Stored data entries
►

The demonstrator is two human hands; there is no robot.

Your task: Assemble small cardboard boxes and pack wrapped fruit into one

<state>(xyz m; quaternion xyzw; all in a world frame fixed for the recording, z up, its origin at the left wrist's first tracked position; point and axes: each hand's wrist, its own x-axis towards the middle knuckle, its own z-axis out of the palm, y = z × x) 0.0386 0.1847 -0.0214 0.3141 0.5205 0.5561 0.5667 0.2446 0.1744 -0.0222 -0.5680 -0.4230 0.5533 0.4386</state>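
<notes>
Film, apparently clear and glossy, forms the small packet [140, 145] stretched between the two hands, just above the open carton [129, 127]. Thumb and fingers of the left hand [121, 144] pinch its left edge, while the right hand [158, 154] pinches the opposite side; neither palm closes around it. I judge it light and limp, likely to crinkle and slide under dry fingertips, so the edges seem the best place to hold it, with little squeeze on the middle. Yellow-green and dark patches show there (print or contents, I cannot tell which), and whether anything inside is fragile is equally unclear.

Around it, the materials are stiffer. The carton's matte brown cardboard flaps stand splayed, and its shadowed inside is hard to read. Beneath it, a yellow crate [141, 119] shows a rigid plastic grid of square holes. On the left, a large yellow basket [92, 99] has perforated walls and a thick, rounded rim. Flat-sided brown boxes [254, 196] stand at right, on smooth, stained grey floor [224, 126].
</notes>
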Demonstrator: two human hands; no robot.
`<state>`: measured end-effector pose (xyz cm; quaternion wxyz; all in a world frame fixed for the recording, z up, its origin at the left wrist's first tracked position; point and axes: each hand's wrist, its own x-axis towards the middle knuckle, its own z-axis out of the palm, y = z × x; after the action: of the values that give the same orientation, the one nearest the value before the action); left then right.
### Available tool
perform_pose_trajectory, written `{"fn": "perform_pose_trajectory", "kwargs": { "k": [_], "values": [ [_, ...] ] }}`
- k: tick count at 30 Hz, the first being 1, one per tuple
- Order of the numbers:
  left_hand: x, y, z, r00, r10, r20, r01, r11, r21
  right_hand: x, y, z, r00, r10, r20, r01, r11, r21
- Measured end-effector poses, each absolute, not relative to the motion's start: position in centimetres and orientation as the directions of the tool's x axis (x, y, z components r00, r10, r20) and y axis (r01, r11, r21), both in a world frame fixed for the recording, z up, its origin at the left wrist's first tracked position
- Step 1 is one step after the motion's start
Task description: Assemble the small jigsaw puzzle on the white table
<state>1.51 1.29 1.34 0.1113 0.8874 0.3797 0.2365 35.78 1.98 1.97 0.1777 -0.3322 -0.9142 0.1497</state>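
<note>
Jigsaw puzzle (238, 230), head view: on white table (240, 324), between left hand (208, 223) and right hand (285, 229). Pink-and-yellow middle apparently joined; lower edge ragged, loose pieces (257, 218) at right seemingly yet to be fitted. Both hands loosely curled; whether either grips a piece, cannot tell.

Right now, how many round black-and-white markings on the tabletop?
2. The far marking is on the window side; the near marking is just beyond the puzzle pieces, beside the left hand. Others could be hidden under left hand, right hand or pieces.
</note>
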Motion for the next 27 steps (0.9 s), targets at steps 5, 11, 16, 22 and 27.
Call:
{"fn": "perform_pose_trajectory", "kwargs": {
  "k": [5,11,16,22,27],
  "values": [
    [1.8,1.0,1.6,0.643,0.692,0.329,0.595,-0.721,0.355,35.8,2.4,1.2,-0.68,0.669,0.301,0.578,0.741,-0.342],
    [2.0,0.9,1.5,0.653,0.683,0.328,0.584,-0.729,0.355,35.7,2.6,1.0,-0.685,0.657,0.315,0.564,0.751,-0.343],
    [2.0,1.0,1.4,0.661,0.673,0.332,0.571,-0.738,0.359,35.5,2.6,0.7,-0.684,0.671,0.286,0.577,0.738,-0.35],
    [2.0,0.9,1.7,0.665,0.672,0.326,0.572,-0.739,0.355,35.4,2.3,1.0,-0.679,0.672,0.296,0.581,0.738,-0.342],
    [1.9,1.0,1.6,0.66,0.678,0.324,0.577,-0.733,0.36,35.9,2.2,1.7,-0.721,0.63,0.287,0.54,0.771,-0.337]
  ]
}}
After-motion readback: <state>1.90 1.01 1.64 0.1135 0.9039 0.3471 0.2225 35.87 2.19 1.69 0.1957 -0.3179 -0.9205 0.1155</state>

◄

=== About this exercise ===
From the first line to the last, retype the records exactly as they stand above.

=== Answer area ===
The demonstrator is two human hands; there is no robot.

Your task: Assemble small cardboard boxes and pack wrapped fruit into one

<state>(xyz m; quaternion xyzw; all in a world frame fixed for the recording, z up, its origin at the left wrist's first tracked position; point and axes: each hand's wrist, its own x-axis towards the middle knuckle, its own z-axis out of the palm, y = z × x) 0.0386 0.1847 -0.0214 0.3141 0.5205 0.5561 0.5667 0.2446 0.1744 -0.0222 -0.5680 -0.4230 0.5533 0.4386</state>
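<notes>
Film, apparently clear and glossy, forms the small packet [140, 145] stretched between the two hands, just above the open carton [129, 127]. Thumb and fingers of the left hand [121, 144] pinch its left edge, while the right hand [158, 154] pinches the opposite side; neither palm closes around it. I judge it light and limp, likely to crinkle and slide under dry fingertips, so the edges seem the best place to hold it, with little squeeze on the middle. Yellow-green and dark patches show there (print or contents, I cannot tell which), and whether anything inside is fragile is equally unclear.

Around it, the materials are stiffer. The carton's matte brown cardboard flaps stand splayed, and its shadowed inside is hard to read. Beneath it, a yellow crate [141, 119] shows a rigid plastic grid of square holes. On the left, a large yellow basket [92, 99] has perforated walls and a thick, rounded rim. Flat-sided brown boxes [254, 196] stand at right, on smooth, stained grey floor [224, 126].
</notes>
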Demonstrator: two human hands; no robot.
`<state>`: measured end-effector pose (xyz cm; quaternion wxyz; all in a world frame fixed for the recording, z up, its origin at the left wrist's first tracked position; point and axes: each hand's wrist, its own x-axis towards the middle knuckle, its own z-axis out of the palm, y = z × x; after the action: of the values that give the same orientation, the one nearest the value before the action); left then right.
### Available tool
perform_pose_trajectory, written `{"fn": "perform_pose_trajectory", "kwargs": { "k": [_], "values": [ [_, ...] ] }}`
- k: tick count at 30 Hz, the first being 1, one per tuple
- Order of the numbers:
  left_hand: x, y, z, r00, r10, r20, r01, r11, r21
  right_hand: x, y, z, r00, r10, r20, r01, r11, r21
- Measured end-effector poses, each absolute, not relative to the motion's start: position in centimetres and orientation as the directions of the tool's x axis (x, y, z components r00, r10, r20) and y axis (r01, r11, r21), both in a world frame fixed for the recording, z up, its origin at the left wrist's first tracked position
- Step 1 is one step after the motion's start
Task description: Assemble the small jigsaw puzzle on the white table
<state>1.51 1.29 1.34 0.1113 0.8874 0.3797 0.2365 35.78 1.98 1.97 0.1777 -0.3322 -0.9142 0.1497</state>
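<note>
Jigsaw puzzle (238, 230), head view: on white table (240, 324), between left hand (208, 223) and right hand (285, 229). Pink-and-yellow middle apparently joined; lower edge ragged, loose pieces (257, 218) at right seemingly yet to be fitted. Both hands loosely curled; whether either grips a piece, cannot tell.

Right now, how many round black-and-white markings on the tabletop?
2. The far marking is on the window side; the near marking is just beyond the puzzle pieces, beside the left hand. Others could be hidden under left hand, right hand or pieces.
</note>
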Motion for the next 27 steps (0.9 s), targets at steps 5, 11, 16, 22 and 27.
Call:
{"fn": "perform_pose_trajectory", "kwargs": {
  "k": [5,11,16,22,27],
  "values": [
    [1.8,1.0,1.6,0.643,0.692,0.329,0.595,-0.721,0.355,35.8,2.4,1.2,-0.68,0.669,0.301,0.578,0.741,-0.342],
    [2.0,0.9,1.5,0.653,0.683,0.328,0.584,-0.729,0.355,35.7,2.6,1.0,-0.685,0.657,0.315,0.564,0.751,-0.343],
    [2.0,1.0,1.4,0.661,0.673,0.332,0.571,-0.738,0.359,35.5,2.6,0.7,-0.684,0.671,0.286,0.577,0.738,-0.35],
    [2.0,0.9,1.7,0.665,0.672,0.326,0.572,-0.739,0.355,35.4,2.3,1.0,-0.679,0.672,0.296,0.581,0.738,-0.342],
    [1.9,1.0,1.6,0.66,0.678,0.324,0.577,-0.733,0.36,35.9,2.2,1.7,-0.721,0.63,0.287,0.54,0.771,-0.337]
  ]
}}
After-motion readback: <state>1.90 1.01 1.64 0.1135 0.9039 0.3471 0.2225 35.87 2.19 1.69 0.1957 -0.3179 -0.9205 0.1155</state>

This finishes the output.